There are important but relatively light-touch ways to include, such as celebrating holidays, adding language greetings and cuisines, adapting greetings to adjust for time zone differences, ensuring that women, queer, BIPOC, and alter-abled people aren’t left out of the company’s materials, and actively seeking out women, BIPOC, queer, and alter-abled people for company partnerships.
But there’s a deeper question, too. When we ask, “does a person like me do a thing like this?” we’re looking at a company’s core narrative. We’re asking, am I just an add-on? Or is my contribution valued? Yes, through title, compensation, advancement, and thought leadership… And also through attitude: Am I just “here” or am I valued?
Where do Psychological Safety and Inclusion overlap? You might have heard the concept of being a whole human at work. Psychological safety and Inclusion both speak to company culture and practices writ large. A policy of Inclusion is one thing, but the moment-by-moment experience is another.
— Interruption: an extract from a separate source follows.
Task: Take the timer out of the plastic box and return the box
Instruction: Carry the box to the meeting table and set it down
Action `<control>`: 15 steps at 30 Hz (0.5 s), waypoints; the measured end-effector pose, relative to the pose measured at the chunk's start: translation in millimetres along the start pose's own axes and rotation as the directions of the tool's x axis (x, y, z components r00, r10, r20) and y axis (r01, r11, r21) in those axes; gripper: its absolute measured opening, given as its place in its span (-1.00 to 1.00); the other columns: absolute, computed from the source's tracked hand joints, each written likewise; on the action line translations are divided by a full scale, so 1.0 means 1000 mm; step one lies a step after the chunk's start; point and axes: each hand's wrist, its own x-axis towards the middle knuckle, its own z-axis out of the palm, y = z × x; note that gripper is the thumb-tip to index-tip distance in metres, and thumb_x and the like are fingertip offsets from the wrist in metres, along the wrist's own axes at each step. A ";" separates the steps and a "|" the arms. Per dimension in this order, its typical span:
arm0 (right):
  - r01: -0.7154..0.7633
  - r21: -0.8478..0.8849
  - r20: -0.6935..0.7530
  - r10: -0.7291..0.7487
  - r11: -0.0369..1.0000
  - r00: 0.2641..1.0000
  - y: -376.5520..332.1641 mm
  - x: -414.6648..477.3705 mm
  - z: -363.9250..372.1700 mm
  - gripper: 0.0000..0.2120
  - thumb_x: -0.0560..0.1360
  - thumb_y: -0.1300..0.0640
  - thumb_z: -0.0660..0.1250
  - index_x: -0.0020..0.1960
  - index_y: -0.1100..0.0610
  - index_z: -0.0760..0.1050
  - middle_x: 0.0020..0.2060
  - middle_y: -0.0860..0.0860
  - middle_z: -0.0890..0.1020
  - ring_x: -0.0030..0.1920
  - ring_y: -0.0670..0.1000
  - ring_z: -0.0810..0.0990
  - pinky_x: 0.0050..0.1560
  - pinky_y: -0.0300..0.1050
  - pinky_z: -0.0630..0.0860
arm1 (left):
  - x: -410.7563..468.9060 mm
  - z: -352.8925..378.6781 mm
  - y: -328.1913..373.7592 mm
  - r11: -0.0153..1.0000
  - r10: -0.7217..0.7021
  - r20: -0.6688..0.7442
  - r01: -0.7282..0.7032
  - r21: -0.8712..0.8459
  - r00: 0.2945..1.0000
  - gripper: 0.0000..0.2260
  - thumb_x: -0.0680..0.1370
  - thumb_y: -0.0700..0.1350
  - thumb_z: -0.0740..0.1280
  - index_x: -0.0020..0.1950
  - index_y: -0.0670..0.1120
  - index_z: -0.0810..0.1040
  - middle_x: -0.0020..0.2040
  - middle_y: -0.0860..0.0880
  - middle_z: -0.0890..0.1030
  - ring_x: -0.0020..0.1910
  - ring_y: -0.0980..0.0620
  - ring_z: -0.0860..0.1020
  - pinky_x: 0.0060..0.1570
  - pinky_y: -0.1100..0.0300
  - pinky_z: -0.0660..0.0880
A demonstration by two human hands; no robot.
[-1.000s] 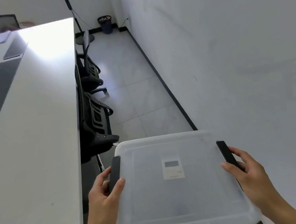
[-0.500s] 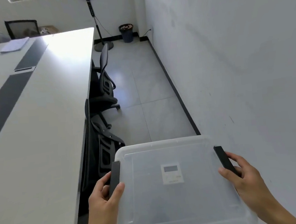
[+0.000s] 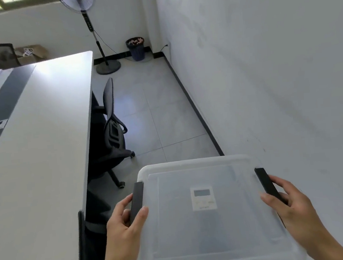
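Now more of the room shows than half a second ago: the fan (image 3: 83, 4) head and a window strip have come into the top of the view, and the bin (image 3: 136, 48) sits lower in it than before. My grip has not changed. I hold the box (image 3: 213, 230) off the floor, over the aisle, with its lid on. My left hand (image 3: 123, 228) wraps the black latch (image 3: 136, 200) on the left side, thumb pressed on the lid's edge, fingers curled round the latch. My right hand (image 3: 295, 208) does the same on the right latch (image 3: 268, 185), thumb on top and fingers spread behind it.

Through the cloudy lid I see the timer (image 3: 203, 198) lying flat in the middle of the box, its screen toward the far edge.

To my left runs the long table (image 3: 37, 142); its right edge stands near the box's left side, and the gap between them holds a chair (image 3: 112, 131) pushed in, plus a second chair back close by my left wrist. To my right the wall (image 3: 275, 67) runs alongside. Ahead, the tiled floor (image 3: 165, 113) lies open up to the fan's base and the bin at the far corner.
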 end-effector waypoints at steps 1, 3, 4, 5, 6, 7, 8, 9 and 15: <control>0.007 -0.001 0.001 -0.007 1.000 1.000 -0.009 0.027 0.005 -0.63 0.50 0.19 0.38 0.24 -0.10 0.44 -0.13 0.16 0.69 -0.13 0.11 0.63 -0.16 -0.15 0.48 | 0.024 0.009 0.007 1.000 -0.001 -0.013 0.001 -0.005 1.000 -0.62 0.47 -0.23 0.39 0.27 -0.05 0.49 -0.22 -0.07 0.70 -0.19 -0.12 0.66 -0.12 -0.03 0.59; 0.015 0.006 0.010 -0.015 1.000 1.000 -0.029 0.082 0.014 -0.63 0.49 0.18 0.38 0.25 -0.09 0.45 -0.15 0.12 0.70 -0.12 0.12 0.64 -0.14 -0.10 0.51 | 0.070 0.025 0.021 1.000 0.004 -0.026 -0.004 -0.018 1.000 -0.63 0.47 -0.23 0.39 0.25 -0.04 0.49 -0.22 -0.07 0.70 -0.19 -0.12 0.66 -0.10 -0.04 0.59; 0.010 0.004 0.017 -0.010 1.000 1.000 -0.041 0.113 0.018 -0.63 0.49 0.18 0.38 0.25 -0.08 0.46 -0.17 0.10 0.71 -0.11 0.12 0.66 -0.12 -0.08 0.52 | 0.095 0.032 0.028 1.000 0.001 -0.039 -0.001 -0.013 0.999 -0.63 0.46 -0.23 0.40 0.25 -0.03 0.49 -0.21 -0.06 0.70 -0.20 -0.10 0.67 -0.11 -0.02 0.59; 0.009 -0.003 0.027 -0.009 1.000 1.000 -0.052 0.139 0.022 -0.63 0.49 0.18 0.39 0.25 -0.08 0.47 -0.20 0.07 0.72 -0.10 0.11 0.67 -0.11 -0.07 0.53 | 0.115 0.039 0.038 1.000 0.002 -0.049 -0.003 -0.016 0.999 -0.62 0.45 -0.22 0.42 0.25 -0.03 0.49 -0.21 -0.06 0.70 -0.21 -0.08 0.67 -0.13 0.01 0.59; 0.010 -0.007 0.032 -0.010 1.000 0.999 -0.063 0.157 0.026 -0.63 0.49 0.18 0.39 0.24 -0.07 0.48 -0.24 0.07 0.73 -0.10 0.11 0.68 -0.12 -0.07 0.53 | 0.129 0.044 0.049 1.000 0.004 -0.065 -0.005 -0.017 0.998 -0.59 0.42 -0.20 0.45 0.25 -0.04 0.49 -0.21 -0.09 0.70 -0.24 -0.07 0.67 -0.14 0.04 0.58; 0.014 -0.013 0.042 -0.013 1.000 0.999 -0.080 0.182 0.034 -0.63 0.48 0.18 0.40 0.25 -0.06 0.49 -0.24 0.07 0.73 -0.11 0.13 0.69 -0.11 -0.05 0.55 | 0.149 0.049 0.064 1.000 0.005 -0.082 -0.008 -0.028 0.997 -0.57 0.40 -0.17 0.46 0.24 -0.04 0.49 -0.22 -0.12 0.70 -0.26 -0.05 0.67 -0.17 0.07 0.58; 0.020 -0.020 0.060 -0.019 1.000 0.998 -0.096 0.209 0.041 -0.63 0.48 0.18 0.40 0.26 -0.06 0.49 -0.23 0.09 0.73 -0.11 0.15 0.69 -0.10 0.00 0.57 | 0.173 0.053 0.074 0.999 0.005 -0.106 -0.009 -0.037 0.994 -0.58 0.40 -0.17 0.45 0.24 -0.04 0.49 -0.22 -0.15 0.69 -0.26 -0.04 0.67 -0.18 0.09 0.57; 0.038 -0.036 0.082 -0.035 0.999 0.996 -0.109 0.235 0.048 -0.62 0.49 0.17 0.39 0.26 -0.07 0.48 -0.22 0.11 0.73 -0.11 0.17 0.69 -0.07 0.07 0.60 | 0.194 0.055 0.078 0.999 0.010 -0.128 -0.016 -0.041 0.992 -0.60 0.43 -0.21 0.44 0.24 -0.03 0.49 -0.20 -0.15 0.69 -0.24 -0.05 0.66 -0.19 0.10 0.56; 0.110 -0.084 0.197 -0.092 0.990 0.976 -0.187 0.362 0.108 -0.65 0.48 0.15 0.40 0.21 -0.14 0.49 -0.21 0.09 0.72 -0.18 0.13 0.70 -0.08 0.07 0.61 | 0.306 0.061 0.112 0.995 -0.025 -0.271 -0.003 -0.103 0.962 -0.65 0.46 -0.25 0.39 0.17 0.06 0.50 -0.09 -0.13 0.67 -0.11 -0.12 0.65 -0.15 0.08 0.55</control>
If Psychological Safety is the ability to express oneself with more candor at work, inclusion is about whether the company prioritizes room for the person in the first place. It’s no longer good enough to recruit and hire. That’s step 1 and 1.5. Inclusion requires that company culture is deliberately designed to be as Psychologically Safe for as many kinds of people as possible.
Like John Gotman says about romantic couples, high quality relationships require that both parties influence one another. Couples who lack mutual influence have a low long-term success rate. Is there room to be heard and to influence company behavior? Together, Psychological Safety and Inclusion are synergistic. The two together is how you win the battle and the war.